TASK DESCRIPTION
Please copy each line of the data that includes the string "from".

== Segment start ==

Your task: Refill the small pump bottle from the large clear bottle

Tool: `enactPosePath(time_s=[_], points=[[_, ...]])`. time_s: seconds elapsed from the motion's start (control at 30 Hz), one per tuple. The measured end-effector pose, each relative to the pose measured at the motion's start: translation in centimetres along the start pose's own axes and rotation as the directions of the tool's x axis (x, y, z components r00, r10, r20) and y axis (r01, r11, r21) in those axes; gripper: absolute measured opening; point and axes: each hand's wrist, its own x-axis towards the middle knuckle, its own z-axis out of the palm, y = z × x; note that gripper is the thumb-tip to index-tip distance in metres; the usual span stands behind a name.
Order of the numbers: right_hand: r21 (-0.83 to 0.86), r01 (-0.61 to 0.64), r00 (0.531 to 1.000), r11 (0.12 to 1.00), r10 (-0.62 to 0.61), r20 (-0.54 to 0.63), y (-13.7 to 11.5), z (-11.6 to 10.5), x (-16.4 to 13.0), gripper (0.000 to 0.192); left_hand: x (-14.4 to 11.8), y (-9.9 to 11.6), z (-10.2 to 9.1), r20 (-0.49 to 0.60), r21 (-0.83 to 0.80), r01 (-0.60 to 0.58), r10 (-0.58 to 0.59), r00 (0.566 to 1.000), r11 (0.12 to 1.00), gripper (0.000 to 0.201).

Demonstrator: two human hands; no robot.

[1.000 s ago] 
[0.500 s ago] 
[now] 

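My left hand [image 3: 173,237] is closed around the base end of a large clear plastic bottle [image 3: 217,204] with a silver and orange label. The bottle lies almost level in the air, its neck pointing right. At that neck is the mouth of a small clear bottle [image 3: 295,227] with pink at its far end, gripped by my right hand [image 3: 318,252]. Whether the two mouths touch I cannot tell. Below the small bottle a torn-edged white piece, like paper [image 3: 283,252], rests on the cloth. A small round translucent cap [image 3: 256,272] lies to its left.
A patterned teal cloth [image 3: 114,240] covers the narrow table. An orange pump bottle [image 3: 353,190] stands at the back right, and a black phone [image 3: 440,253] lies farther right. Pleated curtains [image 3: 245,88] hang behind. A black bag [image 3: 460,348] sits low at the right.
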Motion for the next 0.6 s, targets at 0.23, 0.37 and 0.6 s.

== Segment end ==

PROBLEM SOLUTION
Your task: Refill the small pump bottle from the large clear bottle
Tool: `enactPosePath(time_s=[_], points=[[_, ...]])`. time_s: seconds elapsed from the motion's start (control at 30 Hz), one per tuple. The measured end-effector pose, each relative to the pose measured at the motion's start: translation in centimetres along the start pose's own axes and rotation as the directions of the tool's x axis (x, y, z components r00, r10, r20) and y axis (r01, r11, r21) in those axes; gripper: absolute measured opening; point and axes: each hand's wrist, its own x-axis towards the middle knuckle, its own z-axis out of the palm, y = z × x; note that gripper is the thumb-tip to index-tip distance in metres; the usual span stands behind a name.

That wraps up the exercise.